====== Recorded information

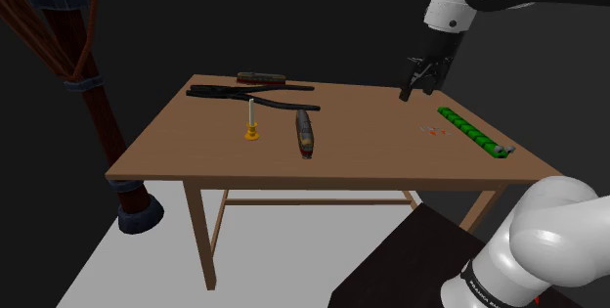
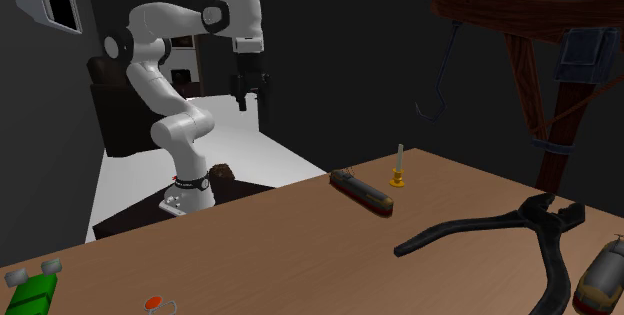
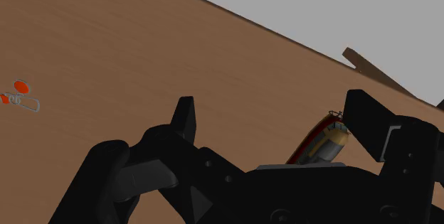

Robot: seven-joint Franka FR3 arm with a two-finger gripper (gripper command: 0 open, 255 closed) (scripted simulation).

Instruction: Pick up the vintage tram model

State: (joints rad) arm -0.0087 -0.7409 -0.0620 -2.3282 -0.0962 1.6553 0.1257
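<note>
Progress: nothing grasped yet | gripper (image 1: 418, 83) is held high above the table (image 1: 391, 154), fingers spread, nothing between them | tram model (image 1: 305, 132) is seen lying mid-table, well apart from the gripper | left to be done: approach, descent, closing, lift.

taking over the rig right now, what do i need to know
Pincer: open and empty, hanging above the table's far corner on the shoulder view's right.
Tram model: lying flat mid-table, just in front of the big black pliers, well away from the pincer.
Done: nothing grasped yet.
Left: move over the tram, descend, close on it, lift.
</note>
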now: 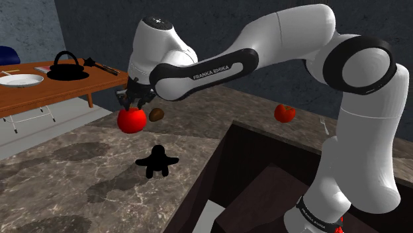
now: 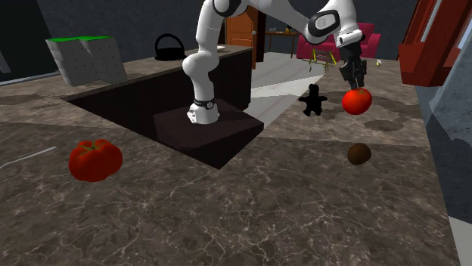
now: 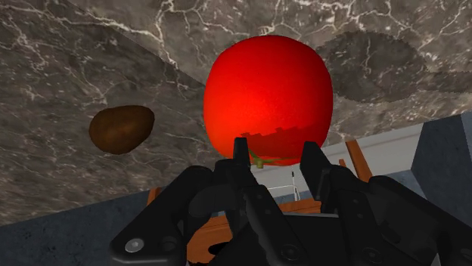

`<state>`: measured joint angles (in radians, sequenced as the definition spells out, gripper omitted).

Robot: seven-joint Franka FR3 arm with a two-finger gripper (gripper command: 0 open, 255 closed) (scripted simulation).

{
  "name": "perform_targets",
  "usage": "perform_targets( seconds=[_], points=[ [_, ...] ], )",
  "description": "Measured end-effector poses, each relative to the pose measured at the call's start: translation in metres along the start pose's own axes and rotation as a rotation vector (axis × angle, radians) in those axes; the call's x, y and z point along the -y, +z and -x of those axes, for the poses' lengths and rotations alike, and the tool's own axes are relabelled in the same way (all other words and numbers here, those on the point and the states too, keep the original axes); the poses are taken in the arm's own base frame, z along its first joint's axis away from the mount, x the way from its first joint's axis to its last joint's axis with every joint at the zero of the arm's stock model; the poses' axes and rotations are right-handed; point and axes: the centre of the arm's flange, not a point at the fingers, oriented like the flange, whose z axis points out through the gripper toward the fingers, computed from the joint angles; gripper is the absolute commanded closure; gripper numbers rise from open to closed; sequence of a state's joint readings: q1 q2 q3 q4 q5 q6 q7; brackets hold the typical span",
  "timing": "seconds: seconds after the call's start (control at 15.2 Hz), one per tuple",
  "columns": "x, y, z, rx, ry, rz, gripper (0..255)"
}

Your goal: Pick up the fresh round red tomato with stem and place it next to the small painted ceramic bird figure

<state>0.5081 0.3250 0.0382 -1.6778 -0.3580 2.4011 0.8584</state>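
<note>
item: tomato point(image 1: 132, 120), round, red, green stem at the top. count: two tomatoes on view; the second tomato point(image 1: 285, 112) is more lobed and sits well apart on the far side of the arm.

location: we see the round one clasped in the end effector point(image 1: 134, 104), seemingly lifted clear of the tabletop point(image 1: 79, 185), near the bird figure point(image 1: 157, 161) but not yet beside it.

end effector: one, black, closed partway on the tomato's stem end. in the wrist view both fingers point(image 3: 242, 155) press its upper shoulders, the stem between them.

handling, as we judge it: light, smooth skin, likely slippery, and soft enough to bruise. the hold is high on the curve, so it could slide out. a grip nearer the widest part would be safer, with moderate squeeze and a slow carry.

other things: one bird figure, drawn plain black, standing on the tabletop. one brown lump point(image 1: 157, 114), lying just beside the tomato.
</note>
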Motion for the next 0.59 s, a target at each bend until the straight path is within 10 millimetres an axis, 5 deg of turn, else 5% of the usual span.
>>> perform_targets(
  seconds=[0.59],
  points=[
    [-0.001, 0.041, 0.023, 0.0, 0.0, 0.0, 255]
  ],
)
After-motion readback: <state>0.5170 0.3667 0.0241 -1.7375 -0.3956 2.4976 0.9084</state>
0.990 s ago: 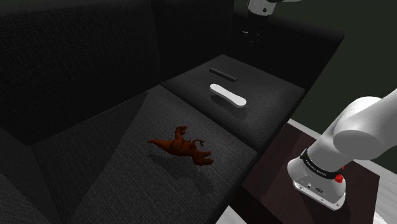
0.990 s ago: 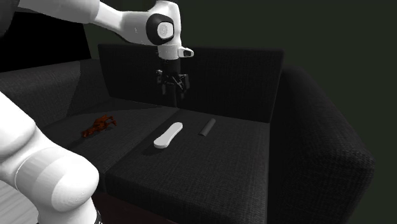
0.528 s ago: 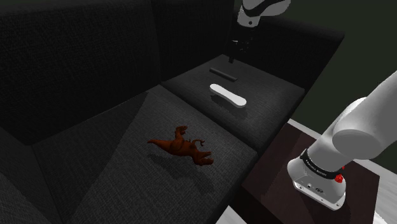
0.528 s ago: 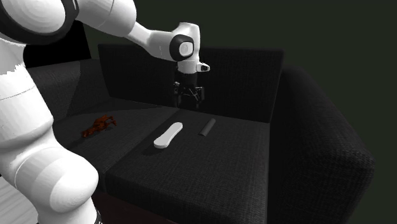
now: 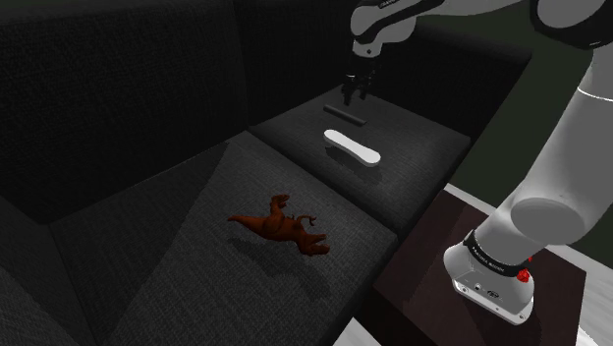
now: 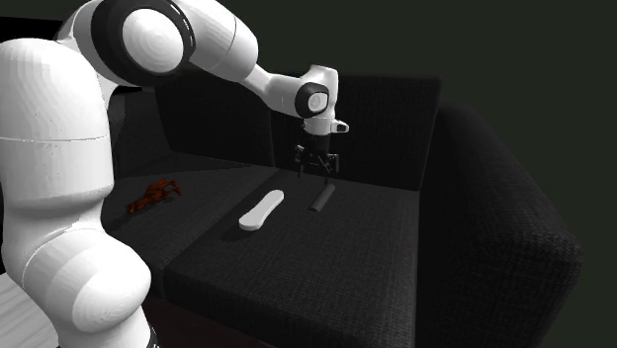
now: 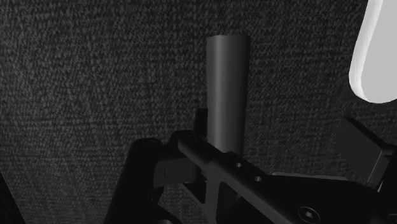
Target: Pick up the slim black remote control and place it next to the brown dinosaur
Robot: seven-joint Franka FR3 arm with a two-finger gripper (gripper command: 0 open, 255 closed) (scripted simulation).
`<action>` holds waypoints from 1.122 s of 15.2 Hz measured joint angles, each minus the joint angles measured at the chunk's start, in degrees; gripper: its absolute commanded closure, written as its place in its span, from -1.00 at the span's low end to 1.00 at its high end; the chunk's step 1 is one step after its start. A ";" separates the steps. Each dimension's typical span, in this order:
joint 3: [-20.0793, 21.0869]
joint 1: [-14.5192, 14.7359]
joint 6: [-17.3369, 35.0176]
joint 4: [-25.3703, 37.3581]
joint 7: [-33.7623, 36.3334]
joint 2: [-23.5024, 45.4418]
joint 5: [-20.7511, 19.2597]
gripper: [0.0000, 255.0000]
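Observation:
The slim black remote (image 5: 344, 114) (image 6: 321, 198) (image 7: 227, 89) lies on the far sofa cushion close to the backrest. My gripper (image 5: 350, 93) (image 6: 314, 170) (image 7: 254, 167) hovers just above its end, fingers pointing down and open, touching nothing. In the wrist view the remote runs away from the gripper, closer to one finger than the other. The brown dinosaur (image 5: 280, 224) (image 6: 153, 195) lies on the neighbouring seat cushion, towards the shoulder view's lower left.
A white remote (image 5: 352, 148) (image 6: 261, 211) (image 7: 378, 51) lies beside the black one, between it and the dinosaur. The dark sofa's backrest (image 5: 147, 88) and armrest (image 6: 494, 217) border the seat. The dark stand top (image 5: 432, 256) adjoins the sofa.
The arm has swung over and down from in front of the backrest, bringing the gripper low over the black remote. The remotes and dinosaur have not moved.

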 measured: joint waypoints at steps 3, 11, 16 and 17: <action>-0.14 -1.22 0.24 5.25 -1.70 6.82 1.24 -1.00; 0.19 -1.51 4.60 4.04 -2.55 10.39 2.15 -1.00; 0.24 -1.50 5.10 3.90 -2.57 10.73 2.25 -1.00; 0.25 -1.50 5.11 3.90 -2.57 10.74 2.26 -1.00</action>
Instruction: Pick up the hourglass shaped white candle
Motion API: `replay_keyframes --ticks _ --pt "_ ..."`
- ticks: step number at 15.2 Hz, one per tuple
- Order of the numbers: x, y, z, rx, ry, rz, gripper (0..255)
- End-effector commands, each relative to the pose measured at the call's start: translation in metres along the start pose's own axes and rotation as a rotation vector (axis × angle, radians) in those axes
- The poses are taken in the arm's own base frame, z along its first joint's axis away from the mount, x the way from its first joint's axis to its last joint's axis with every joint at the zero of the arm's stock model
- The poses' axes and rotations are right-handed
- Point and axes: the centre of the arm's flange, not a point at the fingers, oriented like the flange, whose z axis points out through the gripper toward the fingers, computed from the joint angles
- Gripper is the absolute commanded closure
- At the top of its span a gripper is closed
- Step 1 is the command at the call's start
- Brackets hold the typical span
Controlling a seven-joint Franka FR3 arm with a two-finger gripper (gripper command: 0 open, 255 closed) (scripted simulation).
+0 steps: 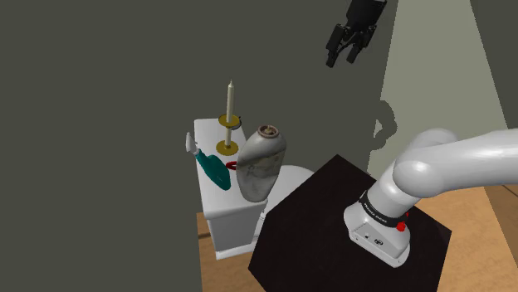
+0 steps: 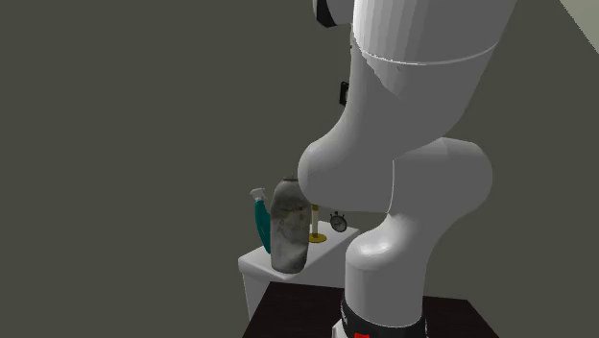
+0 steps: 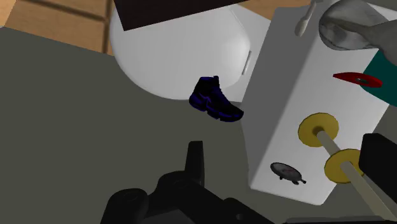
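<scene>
The white candle (image 1: 230, 101) is a thin taper with two yellow discs on its stem. It stands upright at the back of a white toilet tank (image 1: 208, 133). My black gripper (image 1: 343, 58) hangs high above and toward the shoulder view's right of it, open and holding nothing. In the wrist view the candle (image 3: 333, 143) lies just inside the right finger (image 3: 379, 159), far beyond the fingertips, and the other finger (image 3: 195, 163) stands well apart from it. The second exterior view shows the candle (image 2: 315, 225) partly behind a grey vase.
On the tank beside the candle stand a tall grey vase (image 1: 261, 163), a teal bottle (image 1: 215, 171), a red ring (image 3: 357, 79) and a small dark stopwatch (image 3: 286, 172). A dark blue shoe (image 3: 216, 100) lies on the floor beside the white toilet bowl (image 3: 178, 54). A grey wall backs the tank.
</scene>
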Motion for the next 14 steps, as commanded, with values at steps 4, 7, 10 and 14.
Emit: replay_keyframes --ticks 4,7,10,14 --pt "0.019 -0.025 0.024 0.031 -0.039 -0.152 0" --pt "0.032 -0.052 0.048 0.063 -0.079 -0.304 0" --pt "0.041 -0.083 0.072 0.094 -0.118 -0.455 0" --pt "0.043 -0.125 0.102 0.136 -0.170 -0.658 0"
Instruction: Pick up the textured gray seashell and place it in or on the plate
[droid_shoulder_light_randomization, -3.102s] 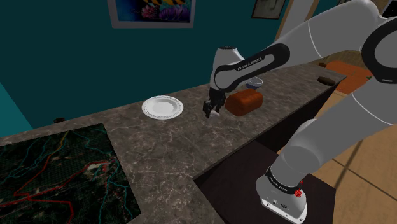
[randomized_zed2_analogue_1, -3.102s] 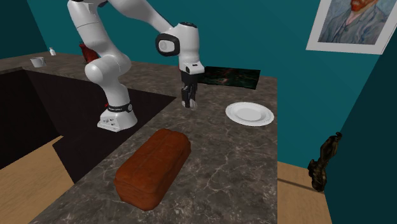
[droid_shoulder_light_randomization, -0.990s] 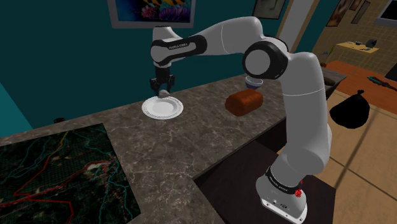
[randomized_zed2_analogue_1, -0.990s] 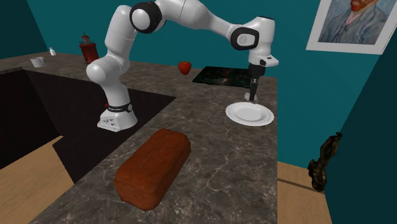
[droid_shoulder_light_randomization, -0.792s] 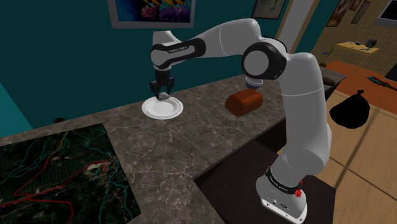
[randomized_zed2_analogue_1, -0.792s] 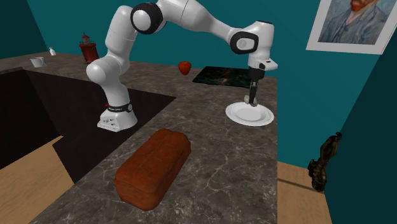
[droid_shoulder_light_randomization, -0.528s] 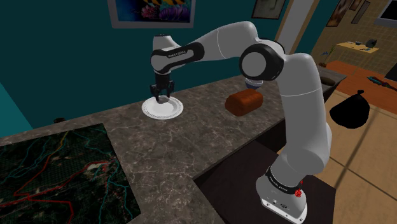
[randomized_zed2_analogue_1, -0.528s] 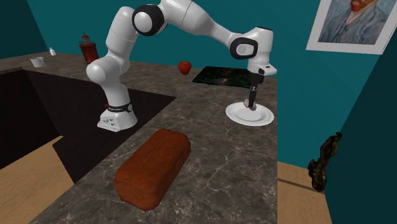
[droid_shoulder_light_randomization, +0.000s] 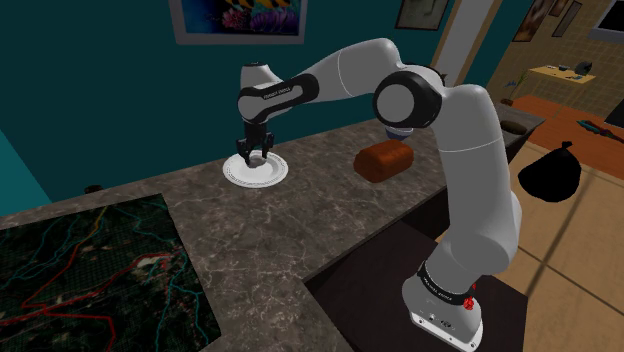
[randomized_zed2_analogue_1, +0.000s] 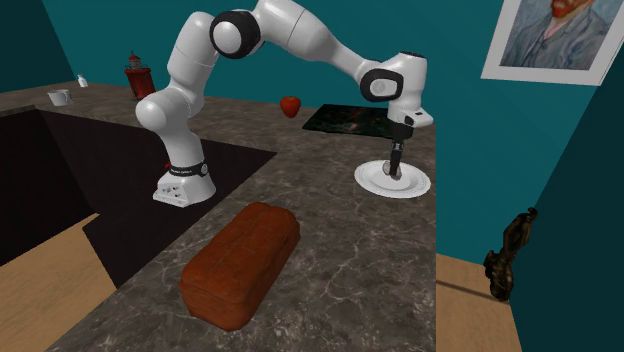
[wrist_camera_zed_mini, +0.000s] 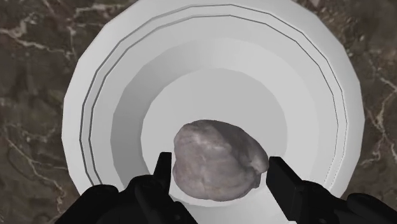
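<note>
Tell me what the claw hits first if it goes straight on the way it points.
The plate: the claw, clasping the shell, points straight down into its centre; the shell would likely touch first.

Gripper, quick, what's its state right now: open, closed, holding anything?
Gripper: closed on the gray seashell, low over the white plate.

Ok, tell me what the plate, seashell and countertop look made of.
The plate looks matte white with a ringed rim, ceramic or paper, unclear. The seashell is mottled grey and rough, stone-like. The countertop, dark with pale veins, suggests marble-like stone.
</note>
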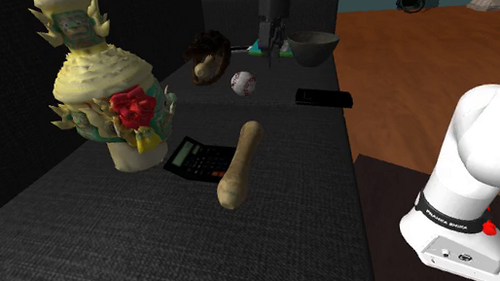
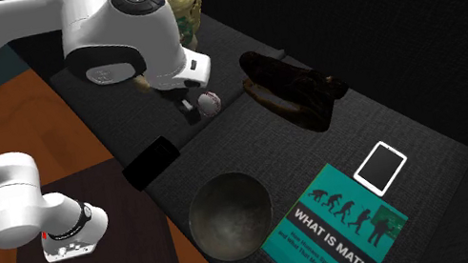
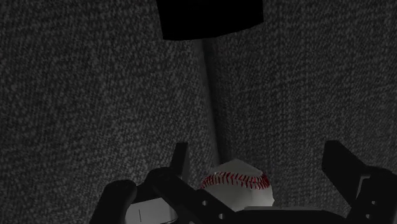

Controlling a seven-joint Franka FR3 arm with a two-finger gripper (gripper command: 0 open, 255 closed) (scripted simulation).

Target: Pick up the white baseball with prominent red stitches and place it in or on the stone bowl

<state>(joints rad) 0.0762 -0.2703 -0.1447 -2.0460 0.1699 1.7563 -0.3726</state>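
Shoulder view looks along the dark surface (image 1: 105, 250) from beside the stand (image 1: 387, 196); second exterior view faces back, sharing the baseball (image 1: 243, 83).

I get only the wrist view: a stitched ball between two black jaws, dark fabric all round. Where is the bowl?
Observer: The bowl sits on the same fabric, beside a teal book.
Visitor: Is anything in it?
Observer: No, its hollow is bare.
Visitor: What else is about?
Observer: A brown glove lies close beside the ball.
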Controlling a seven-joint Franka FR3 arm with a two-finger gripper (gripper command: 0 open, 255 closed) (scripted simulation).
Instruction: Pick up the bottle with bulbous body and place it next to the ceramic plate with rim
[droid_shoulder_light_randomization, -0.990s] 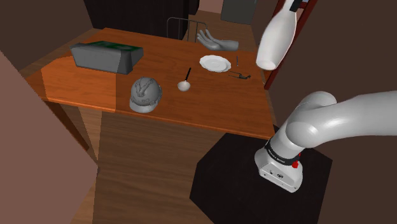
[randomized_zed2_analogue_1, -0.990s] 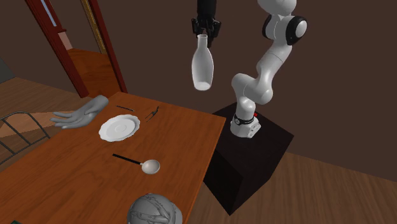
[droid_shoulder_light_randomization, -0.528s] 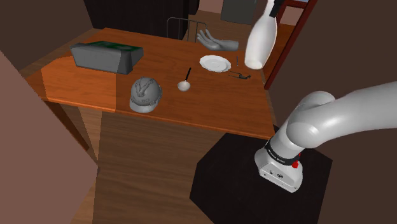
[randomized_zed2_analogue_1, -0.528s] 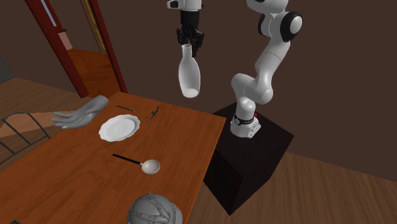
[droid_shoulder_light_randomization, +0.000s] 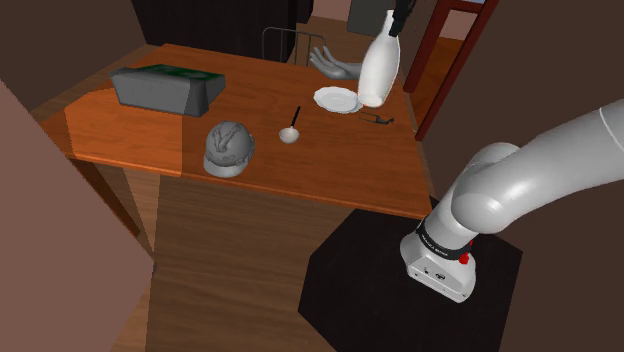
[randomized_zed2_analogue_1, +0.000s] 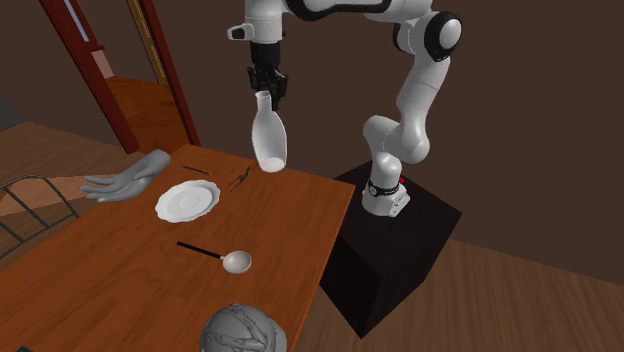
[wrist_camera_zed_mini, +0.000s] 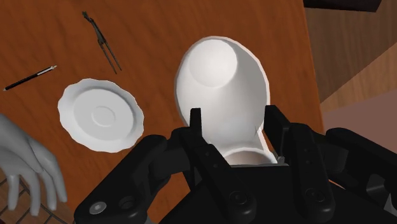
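Above the orange-brown wooden table, the all-black two-finger gripper is closed on the neck of one white bulbous bottle, hanging in the air near the one white scalloped-rim plate. Bare wood lies between that plate and the table edge nearest the stand.

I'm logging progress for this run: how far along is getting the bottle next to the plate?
Done: the pickup. The gripper is shut on the neck of the white bottle, which hangs clear above the table. In hand: the carry, with the bottle in the air off to one side of the white plate. Left: lower it, stand it on the table beside the plate, and let go.
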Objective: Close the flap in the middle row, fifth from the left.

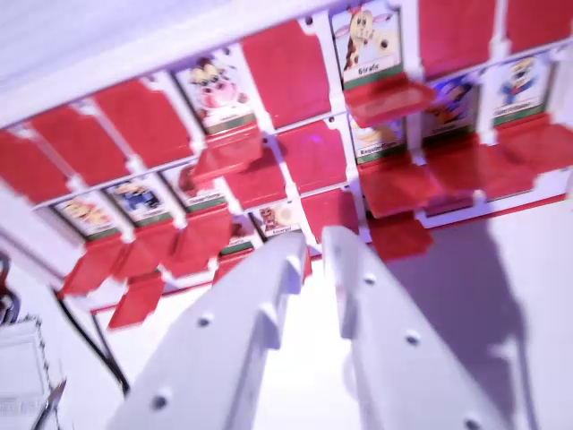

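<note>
A white board with three rows of red flaps fills the upper half of the wrist view, tilted and blurred. Some flaps hang forward and show picture cards, such as the giraffe card and the cow card. In the middle row, the fifth place from the left shows a flat red flap covering its card. To its right, an open flap juts out under a card. My gripper points at the board's lower edge, below that red flap. Its white jaws stand slightly apart with nothing between them.
A black cable runs along the white table at the lower left. A pale object sits in the bottom left corner. Several open flaps stick out along the board's bottom row.
</note>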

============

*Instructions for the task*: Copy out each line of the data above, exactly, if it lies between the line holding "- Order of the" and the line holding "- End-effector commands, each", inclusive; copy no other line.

*Answer space*:
- Order of the numbers: x, y, z, rx, ry, rz, gripper (0..255)
- End-effector commands, each relative to the pose measured at the call's start: translation in metres along the start pose's own axes and rotation as a rotation vector (axis × angle, radians) in those axes

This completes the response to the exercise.